AFTER weeks of defeats and a season of disappointment, High Wycombe RFC gritted their teeth to ground out a pivotal win and begin the new year with new hope.

They won 14-13 against Witney, just their third league triumph all season, to climb off the foot of the South West 1 East table and bring third-from-bottom Newbury Blues into range.

Survival is still a long way off, but Wycombe have at last taken a forward step.

Club chairman Kelvin Hardy said: “It was a vitally important win. It can’t be understated, we had to do it, we had to win and we ground it out.”

They did it the hard way though. After building a 14-0 interval lead Wycombe put their fans through the mill in the second 40 minutes as the visitors chipped away at their lead constantly.

A try eight minutes from time almost wiped it out completely, but the conversion attempt went wide and Wycombe held on to win by a point.

Hardy said: “We were definitely nervous. We’ve lost a lot of games late on in games this season and in the last ten or 15 minutes we did look tired.

“There was that worry, but we ground it out.

“It wasn’t pretty and let’s be honest, they missed a lot of kicks that you would say were kickable.

“But then we crossed the line three times and knocked on or had the ball dislodged so we could easily have had another three tries.”

At this stage though and in this situation, Wycombe care less about the means than the end and Saturday’s victory could yet be all-important.

To achieve it, coach Dave Roberts called on the old guard to dig his team out of a new problem, with the returning George Dorling, Pete Dorling, Gavin Bunker, Digi Akinwale and Mark Sturgeon boosting the squad’s accumulated appearances from 609 to more than 1,300.

And that know-how paid rich dividends.

After spending the first 15 minutes inside their own half Wycombe finally mounted an attack and their heavy pack immediately began to establish dominance.

Twice they rumbled to within yards of the Witney line before their pressure finally told when Witney were penalised for collapsing the scrum.

Instead of taking three points though, Wycombe packed down again and their ambition was rewarded when the referee awarded them a penalty try after Witney transgressed again.

Dan Sumnal converted to make it 7-0, and minutes later the lead was doubled when full back Nick Robinson finished off a slalom through the visiting defence.

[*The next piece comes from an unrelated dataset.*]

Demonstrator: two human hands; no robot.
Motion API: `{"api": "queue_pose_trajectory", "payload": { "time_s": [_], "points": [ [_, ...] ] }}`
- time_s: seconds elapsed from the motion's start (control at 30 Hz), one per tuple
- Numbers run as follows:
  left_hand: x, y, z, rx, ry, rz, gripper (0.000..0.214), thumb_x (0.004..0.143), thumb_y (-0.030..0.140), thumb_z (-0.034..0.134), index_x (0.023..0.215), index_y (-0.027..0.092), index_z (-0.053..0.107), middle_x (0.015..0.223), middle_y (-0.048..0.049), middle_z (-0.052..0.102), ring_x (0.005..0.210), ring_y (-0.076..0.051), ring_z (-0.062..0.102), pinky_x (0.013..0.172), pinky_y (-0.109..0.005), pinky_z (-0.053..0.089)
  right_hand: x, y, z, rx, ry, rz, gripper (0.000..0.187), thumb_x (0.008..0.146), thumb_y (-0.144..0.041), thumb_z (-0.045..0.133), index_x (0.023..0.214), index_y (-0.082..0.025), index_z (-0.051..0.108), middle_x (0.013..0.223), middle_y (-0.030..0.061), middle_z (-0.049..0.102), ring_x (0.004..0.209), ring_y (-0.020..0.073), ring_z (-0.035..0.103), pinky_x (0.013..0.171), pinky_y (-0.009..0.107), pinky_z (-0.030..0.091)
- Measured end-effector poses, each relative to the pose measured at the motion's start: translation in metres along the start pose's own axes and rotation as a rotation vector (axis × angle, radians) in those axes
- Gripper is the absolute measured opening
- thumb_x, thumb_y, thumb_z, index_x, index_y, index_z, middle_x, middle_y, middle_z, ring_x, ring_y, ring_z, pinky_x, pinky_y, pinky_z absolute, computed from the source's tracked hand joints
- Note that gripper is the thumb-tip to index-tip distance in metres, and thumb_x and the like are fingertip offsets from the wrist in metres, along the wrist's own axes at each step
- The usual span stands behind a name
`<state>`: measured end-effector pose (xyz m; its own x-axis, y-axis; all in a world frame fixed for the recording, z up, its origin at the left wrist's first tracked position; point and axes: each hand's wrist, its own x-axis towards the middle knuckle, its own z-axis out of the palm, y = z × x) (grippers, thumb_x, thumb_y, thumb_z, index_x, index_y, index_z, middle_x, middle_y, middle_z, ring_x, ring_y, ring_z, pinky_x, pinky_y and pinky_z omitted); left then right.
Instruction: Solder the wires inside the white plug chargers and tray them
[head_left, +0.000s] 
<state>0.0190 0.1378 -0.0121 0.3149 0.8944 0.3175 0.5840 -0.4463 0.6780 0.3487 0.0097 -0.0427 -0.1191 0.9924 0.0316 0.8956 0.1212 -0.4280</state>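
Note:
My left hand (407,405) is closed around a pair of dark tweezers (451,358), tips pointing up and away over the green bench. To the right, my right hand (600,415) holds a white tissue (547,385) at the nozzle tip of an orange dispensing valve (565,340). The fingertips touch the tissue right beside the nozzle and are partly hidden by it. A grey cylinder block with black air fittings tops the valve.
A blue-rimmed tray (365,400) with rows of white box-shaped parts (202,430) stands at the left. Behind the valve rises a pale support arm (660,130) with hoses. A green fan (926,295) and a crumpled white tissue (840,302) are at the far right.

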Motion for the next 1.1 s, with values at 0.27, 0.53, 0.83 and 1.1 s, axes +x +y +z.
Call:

With Witney missing two kickable penalties, Wycombe reached the interval with a healthy lead and twice they thought they’d scored again after the turnaround as first Ian Isham and then Luke Harding dashed for the whitewash.

However, Witney had crossed themselves by then and after missing the conversion they cut the gap to 14-8 with a penalty after 50 minutes.

With Wycombe tiring, Witney crossed again after 72 minutes to cut the gap to one point, but the conversion went wide and Wycombe survived until the end.